Восстановив приблизительную картину событий, старшая сестра сообщила о случившемся заведующему отделением и позвонила в милицию. Силами персонала были предприняты поиски Погудинского. Поиски эти довольно быстро увенчались успехом, правда, найден был не сам Погудинский, а всего лишь его бездыханное тело. Не дожидаясь суда и наказания, доктор Погудинский осудил и наказал себя сам, причем сделал это не откладывая и, с врачебной точки зрения, довольно грамотно. Заперся в ординаторской, размашисто написал на листе бумаги: «Убил Иру, незачем жить» и вколол себе в вену лошадиную дозу миорелаксанта – лекарственного средства, понижающего тонус скелетной мускулатуры. Миорелаксанты расслабляют мышцы, в том числе и те, которые участвуют в акте дыхания, до полного обездвижения. Остановка дыхания, как известно, приводит к смерти.
Погудинский умер, а его жертва выжила – пролежала трое суток в реанимации, откуда ее перевели долечиваться во второе нейрохирургическое отделение.
Данилову о трагедии рассказал Агейкин. Утром, при сдаче дежурства.
— Что тут вчера творилось – ты не представляешь! Настоящие мавританские страсти…
Под конец рассказа в смотровую вошел Марк Карлович.
— Нет либидо без мортидо[5], – заметил он. — Мороз по коже, честное слово. Я с Погудинским был знаком шапочно, но и предположить не мог, что он способен на такое. Мне он всегда казался совершенно адекватным…

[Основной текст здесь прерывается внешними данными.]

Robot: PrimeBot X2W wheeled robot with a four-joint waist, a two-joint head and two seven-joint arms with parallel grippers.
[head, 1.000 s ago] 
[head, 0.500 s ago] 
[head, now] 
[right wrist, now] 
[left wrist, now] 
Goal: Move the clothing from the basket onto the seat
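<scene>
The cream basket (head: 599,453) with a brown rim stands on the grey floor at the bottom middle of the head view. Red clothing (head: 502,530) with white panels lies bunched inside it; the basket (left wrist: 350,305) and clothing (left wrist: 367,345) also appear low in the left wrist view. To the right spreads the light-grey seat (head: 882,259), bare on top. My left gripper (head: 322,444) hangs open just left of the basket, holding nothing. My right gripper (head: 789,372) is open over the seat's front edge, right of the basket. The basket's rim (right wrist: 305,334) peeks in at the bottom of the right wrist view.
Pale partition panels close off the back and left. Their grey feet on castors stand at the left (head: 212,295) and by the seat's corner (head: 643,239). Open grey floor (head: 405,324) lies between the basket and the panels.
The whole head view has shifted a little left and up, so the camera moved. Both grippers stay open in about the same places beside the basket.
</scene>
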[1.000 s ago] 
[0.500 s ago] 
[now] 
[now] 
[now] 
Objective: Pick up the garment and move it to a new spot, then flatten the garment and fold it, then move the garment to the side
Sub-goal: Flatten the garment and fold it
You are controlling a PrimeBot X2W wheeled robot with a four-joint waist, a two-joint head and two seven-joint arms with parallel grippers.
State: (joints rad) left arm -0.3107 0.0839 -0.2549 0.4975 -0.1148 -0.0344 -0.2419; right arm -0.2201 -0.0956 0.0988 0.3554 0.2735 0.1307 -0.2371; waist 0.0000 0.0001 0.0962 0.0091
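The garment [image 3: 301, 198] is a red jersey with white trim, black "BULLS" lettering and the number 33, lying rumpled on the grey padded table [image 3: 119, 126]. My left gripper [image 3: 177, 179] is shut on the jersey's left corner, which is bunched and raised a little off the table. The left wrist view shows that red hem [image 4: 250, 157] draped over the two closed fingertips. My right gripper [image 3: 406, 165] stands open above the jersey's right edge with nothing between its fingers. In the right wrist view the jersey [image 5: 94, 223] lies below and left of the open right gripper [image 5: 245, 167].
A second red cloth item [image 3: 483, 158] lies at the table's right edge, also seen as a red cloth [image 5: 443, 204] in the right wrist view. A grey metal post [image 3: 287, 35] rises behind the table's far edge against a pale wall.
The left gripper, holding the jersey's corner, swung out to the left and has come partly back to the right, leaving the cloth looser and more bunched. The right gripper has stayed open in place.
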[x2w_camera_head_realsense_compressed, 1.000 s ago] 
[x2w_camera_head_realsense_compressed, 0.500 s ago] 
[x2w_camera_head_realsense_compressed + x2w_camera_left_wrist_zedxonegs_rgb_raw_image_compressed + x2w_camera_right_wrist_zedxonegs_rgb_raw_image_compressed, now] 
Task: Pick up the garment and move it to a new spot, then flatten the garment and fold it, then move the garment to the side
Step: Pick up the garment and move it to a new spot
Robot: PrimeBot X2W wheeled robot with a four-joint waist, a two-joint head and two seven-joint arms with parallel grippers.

— Берн[6] писал, что ребенок в гневе способен кусать материнскую грудь до крови, — блеснул эрудицией Данилов, в студенческие годы увлекавшийся психоанализом. — В этом случае для удовлетворения мортидо используется тот же объект, что и для удовлетворения либидо, подобно тому, как мужчина убивает любимую женщину. А гнев бывает вызван обидой или лишением любви.
— Интересуетесь психоанализом? — уважительно поднял брови Марк Карлович.
— В прошлом, — ответил Данилов. — Но кое-что помню. Правда, сейчас уже сомневаюсь, что все в жизни можно списать на либидо и мортидо. Слишком уж просто тогда получается…
— А что такое «сложное», Владимир Александрович? Всего лишь совокупность случаев простого, не более…
— Мы на пятиминутку идем или нет? — напомнил Агейкин.
— Идем, конечно, — спохватился Марк Карлович.
Пока шли, он успел сказать Данилову:
— А знаете ли вы, что Берна на самом деле звали Леонардом Бернштейном? Он был тезкой…
— Главного дирижера Нью-Йоркского филармонического оркестра, — улыбнулся Данилов.
— Обожаю «Вестсайдскую историю»! Какой драйв! Какая экспрессия!
— Мне тоже нравится. — Данилов подумал о том, что история Ромео и Джульетты, имей она продолжение, вполне могла бы превратиться в фарс или в уже не романтическую, а брутальную трагедию.